The positive cable was routed along the left frame rail to the starter solenoid that is located on the left side of a Buick Nailhead V-8.  For cars with a starter that is located on the right you may want to route the battery cables and place the battery box on the right side of the car.


Inexpensive battery boxes like the plastic-case type used in marine applications on the left or top-of-the-line aluminum boxes from Bitchin' both work well for locating a battery in the trunk.  Regular lead/acid type batteries can be placed inside the vehicle trunk if vented properly: but new sealed batteries like the Optima are a better choice.


The cast-aluminum box is sized ideally for the new Optima Spiral Cell battery.  Other standard size wet-cell batteries can also be used if ventilated properly.


OPTIMA®'s unique SPIRALCELL® design offers the newest technology surpassing any of today's traditional lead/acid batteries.  The OPTIMA® battery, with its spill-proof case, 2x longer-life, vibration resistance and multi-position installation can provide all the power needed for this application.


Floors in early hot rods usually are not flat.  My deuce highboy has a 90-degree rib in the floor that reaches across from side-to-side that I reinforced with angle iron trimmed and welded to the body side channels.  Mounting plate for the battery box bolts through that angle and is secured to the floor.

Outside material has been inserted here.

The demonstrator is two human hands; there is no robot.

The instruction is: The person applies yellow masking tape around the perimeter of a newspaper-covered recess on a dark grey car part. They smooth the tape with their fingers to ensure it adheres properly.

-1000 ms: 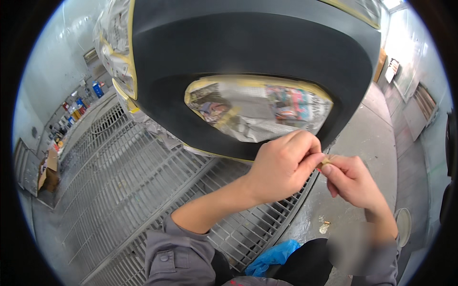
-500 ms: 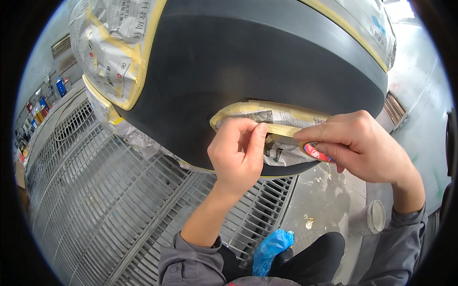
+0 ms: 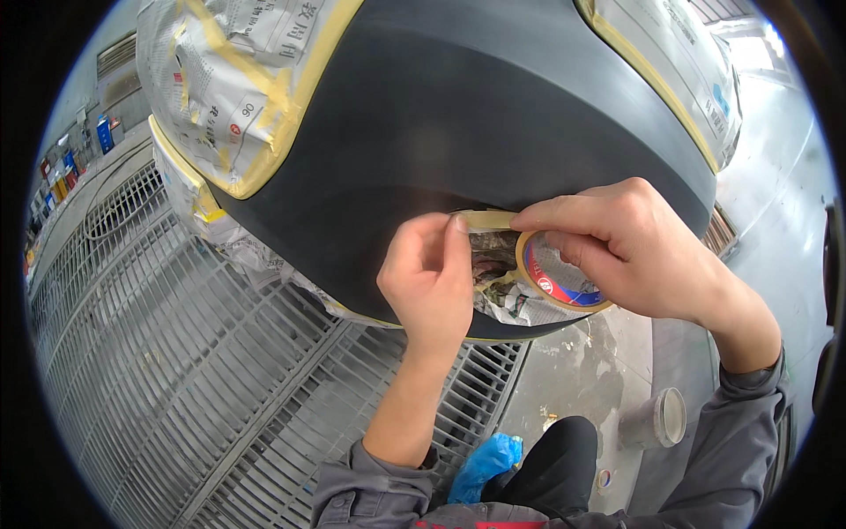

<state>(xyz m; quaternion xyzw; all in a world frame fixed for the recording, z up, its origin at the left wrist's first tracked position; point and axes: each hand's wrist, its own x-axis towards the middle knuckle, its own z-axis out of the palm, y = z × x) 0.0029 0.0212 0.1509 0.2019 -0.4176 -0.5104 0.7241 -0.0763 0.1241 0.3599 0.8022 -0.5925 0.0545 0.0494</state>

Holes were cut through the floor so the power and ground cables could be routed through to the inside of the left frame rail.


Holes are drilled in the bottom of the battery box and mounting plate and then attached with the appropriate hardware.

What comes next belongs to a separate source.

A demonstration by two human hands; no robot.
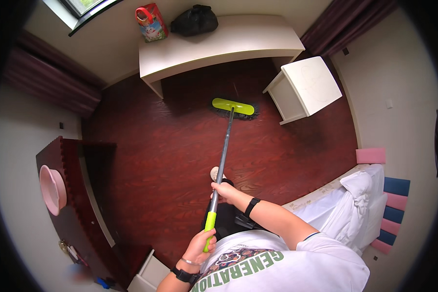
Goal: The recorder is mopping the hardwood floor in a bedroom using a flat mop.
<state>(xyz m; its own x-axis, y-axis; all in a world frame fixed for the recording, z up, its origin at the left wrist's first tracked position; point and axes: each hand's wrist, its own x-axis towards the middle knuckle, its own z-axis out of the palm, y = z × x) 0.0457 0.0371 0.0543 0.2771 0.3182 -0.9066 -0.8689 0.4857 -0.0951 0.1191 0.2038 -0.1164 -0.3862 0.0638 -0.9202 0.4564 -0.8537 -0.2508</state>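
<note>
A flat mop (pixel 224 141) with a grey metal pole stretches out in front of me. Its lime-green head plate and dark fringed pad rest on the reddish-brown wooden floor, between the desk and the white stool-like cabinet. My left hand (pixel 198 246) wraps round the green grip at the pole's near end. Farther up, my right hand (pixel 222 192) is closed round the metal part of the pole. Each wrist carries a black band, and a bracelet circles the left one.
A white desk (pixel 224 46) at the far wall bears a red gift bag (pixel 152 23) and a black bag (pixel 195 21). A white cabinet (pixel 311 85) stands right of the mop head. A bed (pixel 345 204) lines the right; a pink basin (pixel 52 190) sits on dark furniture at left.
</note>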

Cable can be cut with a fine-tooth hacksaw but the job will be much cleaner using a combination cutting tool like this that both cuts and strips heavy cable.


Protecting the connection from the elements is best accomplished by covering it with glue-filled shrink tubing.  Heat can be applied carefully with a small torch but a heat gun like this is the preferred method.


Then the power cable was bracketed to the frame and routed forward along the inside of the left frame rail.


Insulated brackets were placed at intervals along the inside of the frame rail supporting the cable and offering a solid point to attach the wiring harness to in the future.


Protective boots are placed on both cables and then the cables are attached to insulated posts projecting through the side of the battery box.


Many options are available when fabricating a mount for the battery box.  The important factors to consider are placing it in a secure and accessible location and keeping it level.


To guarantee a solid ground a separate grounding cable needs to connect the engine/drivetrain to the frame.  This short cable attaches to the transmission bellhousing and the frame X-member.  Slack as left in the cable to allow for engine movement while running.